Et on ne parle pas ici de simples députés d’arrière-ban en manque de publicité. Le premier ministre Brian Gallant, le ministre responsable des langues officielles Donald Arseneault et le chef de l’opposition (à l’époque) Bruce Fitch avaient tous critiqué vertement l’action de la commissaire aux langues officielles.
N’en doutons pas, la suspension de la technologue en rayons X Annie Berthelot n’attirera pas autant l’attention à l’Assemblée législative. Néanmoins, son dossier est intéressant du fait que contrairement à Wayne Grant et à d’autres cas semblables qui ont défrayé les manchettes, nous parlons ici d’une employée bilingue. Le droit du patient d’être servi dans sa langue n’était nullement menacé. Elle avait d’ailleurs réussi un test d’anglais oral avant d’être embauchée.
Or, après cinq mois en poste, le Moncton Hospital lui a demandé de passer un test d’anglais écrit. Elle l’a échoué, ce qui a mené à sa suspension. D’autres employés ont subi le même sort.
Il ne s’agit pas d’un complot antifrancophone. Preuve que son employeur tient à elle, Annie Berthelot aura l’occasion de passer le test une deuxième fois.
Elle s’interroge toutefois, avec raison, sur ce qui s’est passé pour que l’hôpital modifie soudainement ses exigences et exige de sa part un excellent anglais écrit.
De l’aveu même de Mme Berthelot, elle n’a eu qu’à rédiger un seul rapport écrit depuis son embauche. Elle se demande aussi si les employés anglophones du département doivent subir le même test. En effet, le fait de maîtriser une langue n’est pas gage de savoir l’écrire, même quand il s’agit de sa langue maternelle.

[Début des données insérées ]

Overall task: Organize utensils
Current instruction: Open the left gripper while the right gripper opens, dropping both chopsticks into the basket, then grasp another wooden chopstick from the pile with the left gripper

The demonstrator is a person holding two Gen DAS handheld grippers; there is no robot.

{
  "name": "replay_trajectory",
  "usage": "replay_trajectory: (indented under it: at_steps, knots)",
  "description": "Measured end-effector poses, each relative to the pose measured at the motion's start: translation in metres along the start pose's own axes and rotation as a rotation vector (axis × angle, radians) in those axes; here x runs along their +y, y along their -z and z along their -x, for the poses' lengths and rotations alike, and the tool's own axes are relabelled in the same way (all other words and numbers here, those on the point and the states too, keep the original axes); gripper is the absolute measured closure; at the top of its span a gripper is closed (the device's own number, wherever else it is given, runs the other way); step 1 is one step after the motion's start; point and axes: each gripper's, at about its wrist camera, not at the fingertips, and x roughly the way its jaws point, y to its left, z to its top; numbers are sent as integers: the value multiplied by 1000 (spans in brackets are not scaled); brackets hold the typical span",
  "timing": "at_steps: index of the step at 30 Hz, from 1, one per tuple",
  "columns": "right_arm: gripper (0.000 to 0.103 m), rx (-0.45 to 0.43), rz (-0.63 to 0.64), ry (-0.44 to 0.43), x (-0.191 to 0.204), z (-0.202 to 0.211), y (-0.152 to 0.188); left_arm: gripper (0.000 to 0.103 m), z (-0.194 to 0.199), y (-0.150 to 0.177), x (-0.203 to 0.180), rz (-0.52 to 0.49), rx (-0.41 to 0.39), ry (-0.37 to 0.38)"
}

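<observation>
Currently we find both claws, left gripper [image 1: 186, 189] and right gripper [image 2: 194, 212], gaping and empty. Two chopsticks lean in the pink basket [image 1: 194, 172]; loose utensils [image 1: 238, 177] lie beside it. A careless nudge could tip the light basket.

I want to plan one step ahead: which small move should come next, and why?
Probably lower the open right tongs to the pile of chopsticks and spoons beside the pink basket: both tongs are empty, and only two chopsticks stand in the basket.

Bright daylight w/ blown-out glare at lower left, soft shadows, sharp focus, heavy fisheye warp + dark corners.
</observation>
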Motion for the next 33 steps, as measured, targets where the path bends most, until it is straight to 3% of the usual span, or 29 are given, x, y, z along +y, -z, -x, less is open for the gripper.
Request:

La plupart des mises à pied provoquées pour des raisons linguistiques n’auraient pas eu lieu si l’embauche s’était faite dès le départ en tenant compte des exigences.
L’avocat spécialiste en droits linguistiques Michel Doucet a rappelé dans nos pages que le gouvernement du Nouveau-Brunswick ne précise pas avec détails, lors de l’affichage d’un poste, le niveau de bilinguisme requis.
Par exemple, les offres d’emplois bilingues publiées par le ministère des Ressources humaines du Nouveau-Brunswick indiquent que la connaissance de l’anglais et du français parlé et écrit est nécessaire, sans aller plus de précisions.
À titre comparatif, le gouvernement fédéral mentionne dans ses offres d’emploi si le poste exige un niveau débutant, intermédiaire, avancé ou expert dans chacune des deux langues.
Dans le cas du Moncton Hospital, il est probable qu’une maîtrise de l’anglais écrit a toujours été jugée obligatoire pour les technologues en rayons X. Mais pourquoi diable a-t-il fallu attendre que l’employée soit en poste depuis des mois avant de vérifier ses compétences? Allez savoir. Le Réseau de santé Horizon refuse de commenter les cas personnels, une excuse bien commode quand on n’a pas le goût de justifier une décision controversée.
Cette saga ne fait que démontrer que la désignation linguistique des postes de travail est trop souvent un véritable fouillis au NouveauBrunswick. Nous avons l’impression que l’employeur progresse souvent à tâtons, sans trop savoir quand il doit jouer la ligne dure ou tolérer la faiblesse de son employé dans l’une des deux langues officielles.
Là où le flou règne, il faut plutôt opposer des critères clairs, transparents et connus dès l’ouverture du poste. C’est seulement de cette manière qu’une mésaventure comme celle d’Annie Berthelot pourra être évitée.